Pins are the tiniest piece of haberdashery in your sewing box but probably one of the most valuable item and when there are many to choose from, when is one pin better than another?
- Holding together fabric and pattern temporarily
- Holding seam allowances together
- Quick way to transfer markings
FIVE PARTS TO A PIN
Different pin types have been designed for different tasks and the 5 parts to a pin determine which task it is best for:
The type of head will determine whether the pin can be pressed or not.
Flat (no head)
These can be used with a hot iron and are good for hand sewing because the thread doesn’t get tangled around the head. However the negative side of these sort of pins, is that they can be difficult to see on patterned and textured fabrics.
Use glass pinheads (instead of plastic ones) as these won’t melt under a hot iron which can then stick to your fabric and ruin it. Glass headed pins won’t melt and are also easily visible.
Metal pins are less common today, and experts advocate that “you use the best—toss the rest”. Mainly because metal pins bend and rust over time and will mark your fabric.
These come in different colours and sizes with ballpoint and flat, being the most universal.Pins with colourful plastic heads are easier to see, both on your fabric and when you drop them on the floor.
Flat & Flower
Flat, flower shaped plastic heads are ideal for using with loose weaves, slippery fabrics and laces where the large heads won’t slip through the holes in the fabric.
Pearl headed pins are generally for use with finer fabrics where it’s essential not to damage the fabric structure such as shirt and bridal pins.
The pointy end helps glide smoothly through the fabric, avoid snags and any unnecessary holes. Pins need to be sharp, and different fabrics require different types of points.
Like sewing machine needles – there’s a choice of sharp, extra sharp and ballpoint:
Sharp are all-purpose points for loose woven, medium-weight, and heavyweight fabrics whilst extra-sharp have a more defined and tapered point, which will pass through delicate fabrics easier.
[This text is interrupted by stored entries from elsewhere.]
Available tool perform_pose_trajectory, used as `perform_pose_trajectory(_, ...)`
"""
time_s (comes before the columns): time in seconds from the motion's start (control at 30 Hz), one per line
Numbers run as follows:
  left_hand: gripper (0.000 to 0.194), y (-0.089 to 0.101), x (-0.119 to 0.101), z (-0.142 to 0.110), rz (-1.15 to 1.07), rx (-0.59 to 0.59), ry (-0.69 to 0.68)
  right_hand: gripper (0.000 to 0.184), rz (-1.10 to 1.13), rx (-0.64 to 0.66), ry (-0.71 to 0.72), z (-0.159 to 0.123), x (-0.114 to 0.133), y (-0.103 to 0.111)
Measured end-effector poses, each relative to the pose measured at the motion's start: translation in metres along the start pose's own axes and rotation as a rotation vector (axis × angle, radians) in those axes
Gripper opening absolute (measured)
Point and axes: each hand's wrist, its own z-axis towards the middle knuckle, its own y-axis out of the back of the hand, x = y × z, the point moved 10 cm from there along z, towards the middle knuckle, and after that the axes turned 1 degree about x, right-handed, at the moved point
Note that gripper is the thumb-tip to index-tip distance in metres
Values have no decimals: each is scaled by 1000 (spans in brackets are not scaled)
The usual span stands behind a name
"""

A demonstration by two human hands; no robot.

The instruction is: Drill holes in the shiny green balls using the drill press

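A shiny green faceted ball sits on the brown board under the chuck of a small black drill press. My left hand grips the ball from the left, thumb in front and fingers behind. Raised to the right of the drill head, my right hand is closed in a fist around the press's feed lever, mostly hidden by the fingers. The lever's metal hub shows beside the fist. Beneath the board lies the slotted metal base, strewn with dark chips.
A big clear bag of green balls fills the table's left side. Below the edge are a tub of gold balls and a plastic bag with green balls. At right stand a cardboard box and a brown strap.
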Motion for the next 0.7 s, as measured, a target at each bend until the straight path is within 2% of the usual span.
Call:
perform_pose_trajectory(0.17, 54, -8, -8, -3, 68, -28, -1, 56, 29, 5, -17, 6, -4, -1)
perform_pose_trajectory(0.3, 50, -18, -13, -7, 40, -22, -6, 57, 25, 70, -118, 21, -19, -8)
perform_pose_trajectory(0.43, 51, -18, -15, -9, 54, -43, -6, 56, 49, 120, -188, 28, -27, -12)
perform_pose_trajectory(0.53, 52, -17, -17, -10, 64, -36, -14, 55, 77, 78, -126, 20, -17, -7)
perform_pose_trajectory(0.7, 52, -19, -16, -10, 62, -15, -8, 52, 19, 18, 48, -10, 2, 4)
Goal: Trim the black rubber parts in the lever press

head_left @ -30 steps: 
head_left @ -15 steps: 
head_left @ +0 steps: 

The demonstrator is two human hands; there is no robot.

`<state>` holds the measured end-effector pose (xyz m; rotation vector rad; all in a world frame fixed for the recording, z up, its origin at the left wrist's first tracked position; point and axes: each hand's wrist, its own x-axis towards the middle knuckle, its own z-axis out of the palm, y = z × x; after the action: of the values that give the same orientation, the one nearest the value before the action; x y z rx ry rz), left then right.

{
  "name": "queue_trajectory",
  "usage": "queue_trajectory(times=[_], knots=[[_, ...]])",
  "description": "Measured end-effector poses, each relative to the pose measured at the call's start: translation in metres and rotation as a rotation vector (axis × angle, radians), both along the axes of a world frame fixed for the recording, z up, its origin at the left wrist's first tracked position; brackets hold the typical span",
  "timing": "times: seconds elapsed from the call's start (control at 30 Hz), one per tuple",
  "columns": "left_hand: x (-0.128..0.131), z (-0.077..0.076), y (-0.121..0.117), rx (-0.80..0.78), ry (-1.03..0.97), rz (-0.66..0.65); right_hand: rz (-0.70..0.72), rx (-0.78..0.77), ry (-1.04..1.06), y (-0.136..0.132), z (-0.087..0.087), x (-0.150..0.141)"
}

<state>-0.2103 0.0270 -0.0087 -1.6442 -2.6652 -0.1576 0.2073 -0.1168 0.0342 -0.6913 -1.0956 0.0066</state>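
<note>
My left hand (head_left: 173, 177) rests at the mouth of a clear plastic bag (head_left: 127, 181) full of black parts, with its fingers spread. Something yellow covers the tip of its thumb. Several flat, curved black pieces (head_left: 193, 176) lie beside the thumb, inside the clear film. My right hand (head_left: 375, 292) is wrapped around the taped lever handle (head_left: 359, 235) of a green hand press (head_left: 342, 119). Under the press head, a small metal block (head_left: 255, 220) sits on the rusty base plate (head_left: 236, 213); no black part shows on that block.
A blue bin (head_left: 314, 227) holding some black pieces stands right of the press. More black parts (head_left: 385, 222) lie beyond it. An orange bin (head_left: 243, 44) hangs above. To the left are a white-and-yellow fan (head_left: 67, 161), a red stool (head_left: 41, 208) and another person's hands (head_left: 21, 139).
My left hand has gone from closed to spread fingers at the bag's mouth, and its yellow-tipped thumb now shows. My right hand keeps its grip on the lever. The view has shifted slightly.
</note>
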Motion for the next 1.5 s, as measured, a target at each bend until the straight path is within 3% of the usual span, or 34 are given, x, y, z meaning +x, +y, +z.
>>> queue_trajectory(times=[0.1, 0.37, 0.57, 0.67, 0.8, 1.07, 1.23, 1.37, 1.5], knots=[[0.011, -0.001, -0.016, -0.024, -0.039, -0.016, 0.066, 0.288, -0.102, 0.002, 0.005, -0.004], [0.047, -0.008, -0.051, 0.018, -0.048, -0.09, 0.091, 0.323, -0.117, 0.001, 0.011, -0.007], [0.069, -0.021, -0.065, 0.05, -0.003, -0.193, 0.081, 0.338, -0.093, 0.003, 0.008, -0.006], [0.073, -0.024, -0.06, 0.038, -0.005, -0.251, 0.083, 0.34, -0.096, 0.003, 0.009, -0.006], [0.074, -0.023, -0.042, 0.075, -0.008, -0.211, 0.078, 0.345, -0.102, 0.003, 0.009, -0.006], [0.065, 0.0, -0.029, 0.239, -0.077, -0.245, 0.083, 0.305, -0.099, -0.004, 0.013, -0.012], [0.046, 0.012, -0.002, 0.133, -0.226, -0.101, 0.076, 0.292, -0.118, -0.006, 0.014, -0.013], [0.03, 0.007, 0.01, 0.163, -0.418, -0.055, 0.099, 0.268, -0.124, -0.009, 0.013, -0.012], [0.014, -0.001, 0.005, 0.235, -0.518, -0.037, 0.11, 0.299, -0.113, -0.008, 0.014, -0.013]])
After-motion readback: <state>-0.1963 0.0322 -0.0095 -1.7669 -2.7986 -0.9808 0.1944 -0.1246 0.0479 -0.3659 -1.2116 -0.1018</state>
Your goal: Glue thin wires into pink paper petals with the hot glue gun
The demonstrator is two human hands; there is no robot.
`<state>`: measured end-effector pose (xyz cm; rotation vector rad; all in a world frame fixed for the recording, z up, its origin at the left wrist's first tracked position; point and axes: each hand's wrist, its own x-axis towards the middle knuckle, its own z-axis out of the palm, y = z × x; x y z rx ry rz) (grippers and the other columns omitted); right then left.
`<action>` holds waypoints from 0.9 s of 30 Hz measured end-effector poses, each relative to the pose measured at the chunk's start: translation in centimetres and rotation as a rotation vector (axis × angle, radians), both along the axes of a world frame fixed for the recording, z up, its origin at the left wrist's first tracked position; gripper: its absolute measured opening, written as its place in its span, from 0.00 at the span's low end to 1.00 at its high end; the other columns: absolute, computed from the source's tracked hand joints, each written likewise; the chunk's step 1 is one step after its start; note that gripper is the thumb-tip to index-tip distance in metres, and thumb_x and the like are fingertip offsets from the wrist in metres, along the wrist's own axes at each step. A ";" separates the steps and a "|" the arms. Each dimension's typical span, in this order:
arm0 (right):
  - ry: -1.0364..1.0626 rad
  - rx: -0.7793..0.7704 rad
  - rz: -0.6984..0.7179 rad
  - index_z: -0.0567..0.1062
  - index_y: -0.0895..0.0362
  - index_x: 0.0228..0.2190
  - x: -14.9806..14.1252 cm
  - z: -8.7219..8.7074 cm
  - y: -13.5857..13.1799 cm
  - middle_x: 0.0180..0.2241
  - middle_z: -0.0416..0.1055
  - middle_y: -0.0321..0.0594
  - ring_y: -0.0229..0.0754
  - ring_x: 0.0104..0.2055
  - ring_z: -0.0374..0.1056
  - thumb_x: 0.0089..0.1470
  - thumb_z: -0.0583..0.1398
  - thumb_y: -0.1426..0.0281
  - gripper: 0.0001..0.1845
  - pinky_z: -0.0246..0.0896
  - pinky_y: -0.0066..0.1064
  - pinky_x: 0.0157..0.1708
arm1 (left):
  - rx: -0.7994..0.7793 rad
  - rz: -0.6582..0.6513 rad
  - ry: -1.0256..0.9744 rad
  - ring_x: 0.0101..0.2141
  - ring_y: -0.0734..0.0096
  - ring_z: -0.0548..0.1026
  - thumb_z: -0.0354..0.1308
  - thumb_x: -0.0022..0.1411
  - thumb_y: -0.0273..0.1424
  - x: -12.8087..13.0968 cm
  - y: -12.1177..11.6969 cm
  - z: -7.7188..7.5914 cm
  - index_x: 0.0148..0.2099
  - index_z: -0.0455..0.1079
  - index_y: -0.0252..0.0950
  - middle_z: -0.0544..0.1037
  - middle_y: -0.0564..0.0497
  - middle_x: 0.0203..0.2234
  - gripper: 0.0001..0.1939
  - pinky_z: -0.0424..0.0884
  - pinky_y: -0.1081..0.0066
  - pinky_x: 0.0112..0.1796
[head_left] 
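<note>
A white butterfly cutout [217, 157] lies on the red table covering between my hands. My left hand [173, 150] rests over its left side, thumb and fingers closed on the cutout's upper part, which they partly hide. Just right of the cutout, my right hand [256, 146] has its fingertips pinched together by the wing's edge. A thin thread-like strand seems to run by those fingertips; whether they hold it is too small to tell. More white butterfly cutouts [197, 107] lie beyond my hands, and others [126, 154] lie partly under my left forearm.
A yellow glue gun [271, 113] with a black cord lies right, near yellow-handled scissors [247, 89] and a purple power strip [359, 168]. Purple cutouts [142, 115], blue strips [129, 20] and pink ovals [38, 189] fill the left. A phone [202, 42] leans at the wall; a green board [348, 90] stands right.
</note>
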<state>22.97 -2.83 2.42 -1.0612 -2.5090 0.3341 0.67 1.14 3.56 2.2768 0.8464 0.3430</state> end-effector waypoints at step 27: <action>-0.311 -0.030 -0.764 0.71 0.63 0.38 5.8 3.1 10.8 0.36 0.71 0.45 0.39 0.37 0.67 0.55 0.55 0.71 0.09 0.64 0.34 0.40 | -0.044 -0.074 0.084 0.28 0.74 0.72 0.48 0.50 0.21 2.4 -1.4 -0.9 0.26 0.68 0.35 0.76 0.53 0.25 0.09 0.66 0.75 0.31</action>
Ballpoints are for knits and they have a slightly rounded point and hence won’t pierce the fabric. Generally the finer the pin the finer the fabric!
3. THE SHORT AND LONG OF IT!
Choose between long and short pins – dressmaker’s pins are medium in length, quilting pins are a longer length made for pinning lots of layers together.
Rule of thumb
The longer the length the less likely the pin will slip out of place.
4. PIN MAKE UP
There are many types of metal pin including nickel-plated steel, nickel-plated brass, chrome-plated steel, stainless steel and these vary in strength. Bridal and lace pins are made from nickel-plated brass, which makes them very durable and won’t rust so are perfect for delicate fabrics where pins need to be in place for longer periods of time.
The pin test
Pick up your pins with a magnet, everything but stainless steel and brass will be attracted to the magnet. Magnetic pincushions are great for picking up lots of pins and saving you from pricking your finger – simply point in the direction of the piles of pins and watch them fly towards the pin cushion!
Never leave pins in fabric for any longer than necessary, and always put pins in at right angle to the edge of fabric. It’s a good idea to make a note of your favourite brands, so when you run out you’ll know where to buy.
- T-pin, use for upholstering and heavy weight fabrics (such as canvas).
- Fork pins have a 2-prong curve which is good for slippery fabrics like lining.
- Pleating pins are strong and fine and as named useful for pinning pleats.
- Safety pins, still a pin and useful if transporting sewing as won’t fall out.
- Curved pins as the name suggests are bent making basting quilts a doodle and also stops the layers from moving out of alignment.
The age-old question
“Should you remove pins or machine sew over them?”
Some sewers will sew with the pins in place at right angle to the edge of fabric but it is advisable to set your sewing machine to a slow speed. However many sewing machine manufacturers, and sewing experts, feel it’s not worth the risk of damaging your machine from unnecessarily blunting. You can also break a lot of needles so best answer to this question is always remove pins as you go!